=== WORK REQUEST ===
Produce as output only the lines below starting at the line with "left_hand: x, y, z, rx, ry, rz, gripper" and continuing through the line with "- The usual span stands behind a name", each one exactly as written.

[[ INPUT MATERIAL, beginning ]]

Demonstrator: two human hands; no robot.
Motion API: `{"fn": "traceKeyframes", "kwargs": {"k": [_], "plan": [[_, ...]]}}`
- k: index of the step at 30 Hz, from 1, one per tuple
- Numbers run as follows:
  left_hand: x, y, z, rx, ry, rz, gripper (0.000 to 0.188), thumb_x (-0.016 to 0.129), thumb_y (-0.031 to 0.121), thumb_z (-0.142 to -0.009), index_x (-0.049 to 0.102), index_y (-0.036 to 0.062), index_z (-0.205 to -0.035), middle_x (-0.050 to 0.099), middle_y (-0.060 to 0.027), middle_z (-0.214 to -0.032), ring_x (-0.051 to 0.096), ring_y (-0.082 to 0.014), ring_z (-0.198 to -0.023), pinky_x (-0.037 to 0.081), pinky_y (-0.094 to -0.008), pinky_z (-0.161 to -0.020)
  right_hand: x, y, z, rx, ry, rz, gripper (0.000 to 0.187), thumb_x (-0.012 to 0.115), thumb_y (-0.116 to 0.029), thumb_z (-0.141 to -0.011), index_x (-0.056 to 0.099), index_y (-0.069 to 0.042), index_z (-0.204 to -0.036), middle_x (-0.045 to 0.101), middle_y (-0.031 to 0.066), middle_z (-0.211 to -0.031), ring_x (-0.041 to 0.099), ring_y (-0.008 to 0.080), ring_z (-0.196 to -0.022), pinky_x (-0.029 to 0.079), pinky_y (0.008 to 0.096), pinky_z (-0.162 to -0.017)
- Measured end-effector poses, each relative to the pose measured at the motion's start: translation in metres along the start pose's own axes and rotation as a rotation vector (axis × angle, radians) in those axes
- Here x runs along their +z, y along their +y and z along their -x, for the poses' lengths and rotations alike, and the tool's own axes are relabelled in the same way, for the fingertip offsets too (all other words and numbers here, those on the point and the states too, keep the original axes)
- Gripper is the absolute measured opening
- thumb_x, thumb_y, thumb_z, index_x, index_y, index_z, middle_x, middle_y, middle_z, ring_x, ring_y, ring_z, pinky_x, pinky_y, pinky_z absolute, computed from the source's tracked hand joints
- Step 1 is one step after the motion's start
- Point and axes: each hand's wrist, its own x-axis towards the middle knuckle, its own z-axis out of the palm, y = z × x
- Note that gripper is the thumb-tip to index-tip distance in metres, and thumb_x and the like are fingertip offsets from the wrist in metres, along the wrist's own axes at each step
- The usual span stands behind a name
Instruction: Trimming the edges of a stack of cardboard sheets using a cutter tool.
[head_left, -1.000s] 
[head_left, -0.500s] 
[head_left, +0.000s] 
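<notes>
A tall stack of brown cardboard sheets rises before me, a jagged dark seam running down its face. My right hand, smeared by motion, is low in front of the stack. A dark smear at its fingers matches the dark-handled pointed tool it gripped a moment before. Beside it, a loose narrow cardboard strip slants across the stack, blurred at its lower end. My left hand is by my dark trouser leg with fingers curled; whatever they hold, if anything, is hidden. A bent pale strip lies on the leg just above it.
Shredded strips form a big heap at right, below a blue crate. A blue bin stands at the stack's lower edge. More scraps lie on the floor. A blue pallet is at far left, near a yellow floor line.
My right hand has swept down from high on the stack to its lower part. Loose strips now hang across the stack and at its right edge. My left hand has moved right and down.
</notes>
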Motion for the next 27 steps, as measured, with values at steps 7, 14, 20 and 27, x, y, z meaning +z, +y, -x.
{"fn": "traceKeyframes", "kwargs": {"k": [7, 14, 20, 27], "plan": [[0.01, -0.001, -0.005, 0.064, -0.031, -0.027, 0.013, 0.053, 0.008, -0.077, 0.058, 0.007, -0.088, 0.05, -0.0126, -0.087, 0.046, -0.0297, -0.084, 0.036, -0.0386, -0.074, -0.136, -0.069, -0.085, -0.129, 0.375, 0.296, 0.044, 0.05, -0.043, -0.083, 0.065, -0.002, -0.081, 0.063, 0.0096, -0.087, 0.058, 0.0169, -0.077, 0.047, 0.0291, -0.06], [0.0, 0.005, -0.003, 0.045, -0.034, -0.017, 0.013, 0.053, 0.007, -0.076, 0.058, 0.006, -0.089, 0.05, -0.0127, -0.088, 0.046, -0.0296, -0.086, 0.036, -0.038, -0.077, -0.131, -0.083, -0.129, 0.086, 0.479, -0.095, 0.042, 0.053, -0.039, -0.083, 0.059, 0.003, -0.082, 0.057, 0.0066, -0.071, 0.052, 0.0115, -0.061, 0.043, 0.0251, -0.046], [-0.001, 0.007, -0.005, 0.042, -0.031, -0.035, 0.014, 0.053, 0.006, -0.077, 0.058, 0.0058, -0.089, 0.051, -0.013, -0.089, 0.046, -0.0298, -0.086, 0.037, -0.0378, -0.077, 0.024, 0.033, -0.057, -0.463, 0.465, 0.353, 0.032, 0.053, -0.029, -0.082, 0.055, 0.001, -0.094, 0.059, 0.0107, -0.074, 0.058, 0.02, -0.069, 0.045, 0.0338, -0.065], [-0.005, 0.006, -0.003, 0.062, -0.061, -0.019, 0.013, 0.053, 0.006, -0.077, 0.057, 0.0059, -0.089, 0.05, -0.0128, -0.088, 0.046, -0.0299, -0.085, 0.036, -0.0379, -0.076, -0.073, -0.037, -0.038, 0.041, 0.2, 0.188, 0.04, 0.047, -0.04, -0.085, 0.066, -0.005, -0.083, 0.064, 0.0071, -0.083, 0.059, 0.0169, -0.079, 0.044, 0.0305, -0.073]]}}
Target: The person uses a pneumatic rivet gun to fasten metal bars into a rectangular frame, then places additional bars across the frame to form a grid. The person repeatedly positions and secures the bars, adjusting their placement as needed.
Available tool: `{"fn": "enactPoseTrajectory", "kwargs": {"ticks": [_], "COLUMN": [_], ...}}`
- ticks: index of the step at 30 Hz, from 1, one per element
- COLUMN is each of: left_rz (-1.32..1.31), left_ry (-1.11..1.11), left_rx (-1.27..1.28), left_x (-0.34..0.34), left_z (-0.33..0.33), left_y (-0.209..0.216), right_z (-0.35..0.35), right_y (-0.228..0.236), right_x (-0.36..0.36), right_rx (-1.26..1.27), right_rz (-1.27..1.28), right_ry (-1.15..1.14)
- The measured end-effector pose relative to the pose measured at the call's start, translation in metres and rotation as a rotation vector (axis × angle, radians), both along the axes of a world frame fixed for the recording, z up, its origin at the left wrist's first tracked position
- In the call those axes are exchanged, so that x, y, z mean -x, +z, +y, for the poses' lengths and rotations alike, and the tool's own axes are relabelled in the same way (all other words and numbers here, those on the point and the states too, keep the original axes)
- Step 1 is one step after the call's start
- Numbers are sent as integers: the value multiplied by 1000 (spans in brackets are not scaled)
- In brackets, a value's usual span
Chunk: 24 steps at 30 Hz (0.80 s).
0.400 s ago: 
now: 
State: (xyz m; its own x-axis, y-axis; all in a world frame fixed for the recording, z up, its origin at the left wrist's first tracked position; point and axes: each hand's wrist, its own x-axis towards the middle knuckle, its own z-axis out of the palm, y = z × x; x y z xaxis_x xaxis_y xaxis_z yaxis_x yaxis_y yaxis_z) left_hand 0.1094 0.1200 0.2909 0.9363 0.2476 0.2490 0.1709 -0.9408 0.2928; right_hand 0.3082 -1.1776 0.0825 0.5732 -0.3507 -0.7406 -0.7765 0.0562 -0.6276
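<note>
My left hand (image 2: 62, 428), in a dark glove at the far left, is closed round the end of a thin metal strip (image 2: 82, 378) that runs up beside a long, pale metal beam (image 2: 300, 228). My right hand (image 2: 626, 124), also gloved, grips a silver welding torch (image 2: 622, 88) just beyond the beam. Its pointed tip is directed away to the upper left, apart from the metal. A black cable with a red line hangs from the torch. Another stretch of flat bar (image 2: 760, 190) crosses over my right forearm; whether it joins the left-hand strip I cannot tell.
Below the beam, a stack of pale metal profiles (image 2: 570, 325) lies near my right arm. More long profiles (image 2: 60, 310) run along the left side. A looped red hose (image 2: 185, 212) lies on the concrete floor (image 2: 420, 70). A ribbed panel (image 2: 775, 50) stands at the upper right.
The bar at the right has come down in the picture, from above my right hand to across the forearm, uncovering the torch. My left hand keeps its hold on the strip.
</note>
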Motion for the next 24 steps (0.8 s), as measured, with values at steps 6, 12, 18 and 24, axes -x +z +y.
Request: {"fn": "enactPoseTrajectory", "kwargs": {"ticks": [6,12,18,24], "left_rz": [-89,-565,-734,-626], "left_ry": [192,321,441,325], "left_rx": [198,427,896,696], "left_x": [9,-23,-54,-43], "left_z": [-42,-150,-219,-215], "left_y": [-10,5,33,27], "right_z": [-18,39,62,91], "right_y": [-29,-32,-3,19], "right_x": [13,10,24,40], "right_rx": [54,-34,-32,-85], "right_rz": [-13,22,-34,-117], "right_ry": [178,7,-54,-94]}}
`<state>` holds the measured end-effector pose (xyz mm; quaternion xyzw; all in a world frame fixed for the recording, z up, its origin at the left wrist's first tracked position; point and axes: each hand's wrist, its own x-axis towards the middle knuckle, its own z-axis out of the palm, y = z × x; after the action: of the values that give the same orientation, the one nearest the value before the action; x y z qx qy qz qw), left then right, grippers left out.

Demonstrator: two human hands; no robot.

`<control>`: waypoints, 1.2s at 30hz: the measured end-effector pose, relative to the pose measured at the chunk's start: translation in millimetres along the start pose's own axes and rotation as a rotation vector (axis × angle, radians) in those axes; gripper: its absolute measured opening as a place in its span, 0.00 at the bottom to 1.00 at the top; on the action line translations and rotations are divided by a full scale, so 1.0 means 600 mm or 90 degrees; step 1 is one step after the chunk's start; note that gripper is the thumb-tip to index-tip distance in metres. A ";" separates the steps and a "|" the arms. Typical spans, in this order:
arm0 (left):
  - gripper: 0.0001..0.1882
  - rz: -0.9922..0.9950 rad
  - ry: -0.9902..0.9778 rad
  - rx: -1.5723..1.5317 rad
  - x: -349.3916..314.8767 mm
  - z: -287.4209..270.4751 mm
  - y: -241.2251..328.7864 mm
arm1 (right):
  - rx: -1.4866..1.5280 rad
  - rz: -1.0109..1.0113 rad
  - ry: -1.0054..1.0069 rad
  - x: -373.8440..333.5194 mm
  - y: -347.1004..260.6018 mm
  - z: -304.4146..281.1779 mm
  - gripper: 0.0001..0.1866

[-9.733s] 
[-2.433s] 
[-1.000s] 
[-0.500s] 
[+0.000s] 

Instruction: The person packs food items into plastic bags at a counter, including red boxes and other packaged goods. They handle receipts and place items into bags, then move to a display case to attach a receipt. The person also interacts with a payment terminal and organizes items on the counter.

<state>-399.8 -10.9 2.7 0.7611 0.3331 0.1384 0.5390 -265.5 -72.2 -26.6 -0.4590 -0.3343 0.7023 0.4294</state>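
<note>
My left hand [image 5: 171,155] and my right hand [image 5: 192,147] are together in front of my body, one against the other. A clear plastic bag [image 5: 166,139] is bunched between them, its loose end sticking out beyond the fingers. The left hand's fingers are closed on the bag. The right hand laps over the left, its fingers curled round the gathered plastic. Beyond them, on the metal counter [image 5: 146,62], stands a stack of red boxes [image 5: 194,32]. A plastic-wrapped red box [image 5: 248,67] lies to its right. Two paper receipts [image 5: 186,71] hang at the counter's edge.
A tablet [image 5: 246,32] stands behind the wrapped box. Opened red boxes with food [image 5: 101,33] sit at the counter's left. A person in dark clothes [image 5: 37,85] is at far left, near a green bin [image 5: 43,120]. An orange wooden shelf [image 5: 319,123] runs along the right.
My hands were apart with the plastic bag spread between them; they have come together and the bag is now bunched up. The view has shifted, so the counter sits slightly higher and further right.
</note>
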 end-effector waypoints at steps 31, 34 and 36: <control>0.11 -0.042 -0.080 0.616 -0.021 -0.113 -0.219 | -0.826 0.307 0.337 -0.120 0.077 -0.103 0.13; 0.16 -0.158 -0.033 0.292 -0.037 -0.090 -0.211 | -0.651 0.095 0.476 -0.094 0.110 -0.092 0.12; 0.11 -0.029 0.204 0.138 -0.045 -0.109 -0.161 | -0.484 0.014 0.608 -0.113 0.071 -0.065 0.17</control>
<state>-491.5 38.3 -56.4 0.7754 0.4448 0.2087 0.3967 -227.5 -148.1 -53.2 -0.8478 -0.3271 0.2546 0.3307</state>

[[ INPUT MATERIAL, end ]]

=== YOUR SOLUTION ===
  left_hand: x, y, z, rx, ry, rz, gripper (0.000 to 0.188), thumb_x (-0.016 to 0.129), thumb_y (-0.031 to 0.121), thumb_z (-0.142 to -0.009), index_x (-0.049 to 0.102), index_y (-0.036 to 0.062), index_z (-0.205 to -0.035), middle_x (-0.050 to 0.099), middle_y (-0.060 to 0.027), middle_z (-0.214 to -0.032), ring_x (-0.051 to 0.096), ring_y (-0.082 to 0.014), ring_z (-0.198 to -0.023), pinky_x (-0.037 to 0.081), pinky_y (-0.094 to -0.008), pinky_z (-0.161 to -0.020)
  right_hand: x, y, z, rx, ry, rz, gripper (0.000 to 0.187), thumb_x (-0.012 to 0.115), thumb_y (-0.116 to 0.029), thumb_z (-0.141 to -0.011), index_x (-0.056 to 0.099), index_y (-0.069 to 0.042), index_z (-0.204 to -0.036), middle_x (-0.045 to 0.101), middle_y (-0.031 to 0.066), middle_z (-0.211 to -0.031), ring_x (-0.041 to 0.099), ring_y (-0.008 to 0.080), ring_z (-0.196 to -0.022), pinky_x (-0.029 to 0.079), pinky_y (0.008 to 0.096), pinky_z (-0.162 to -0.017)
- Measured end-effector poses, each relative to the pose measured at the motion's start: translation in metres along the start pose's own axes and rotation as a rotation vector (axis × angle, radians) in those axes
- Here x runs along their +z, y along their +y and z along their -x, for the poses' lengths and rotations alike, and the tool's own axes are relabelled in the same way, for the fingertip offsets too (all other words and numbers here, those on the point and the states too, keep the original axes)
- Gripper is the absolute measured opening
- thumb_x, thumb_y, thumb_z, index_x, index_y, index_z, middle_x, middle_y, middle_z, ring_x, ring_y, ring_z, pinky_x, pinky_y, pinky_z absolute, computed from the source's tracked hand joints
- Step 1 is one step after the motion's start
- Point and axes: each hand's wrist, its own x-axis towards the middle knuckle, its own z-axis out of the palm, y = z × x
- Note that gripper is the thumb-tip to index-tip distance in metres, and thumb_x and the like are fingertip offsets from the wrist in metres, along the wrist's own axes at each step
- The usual span stands behind a name

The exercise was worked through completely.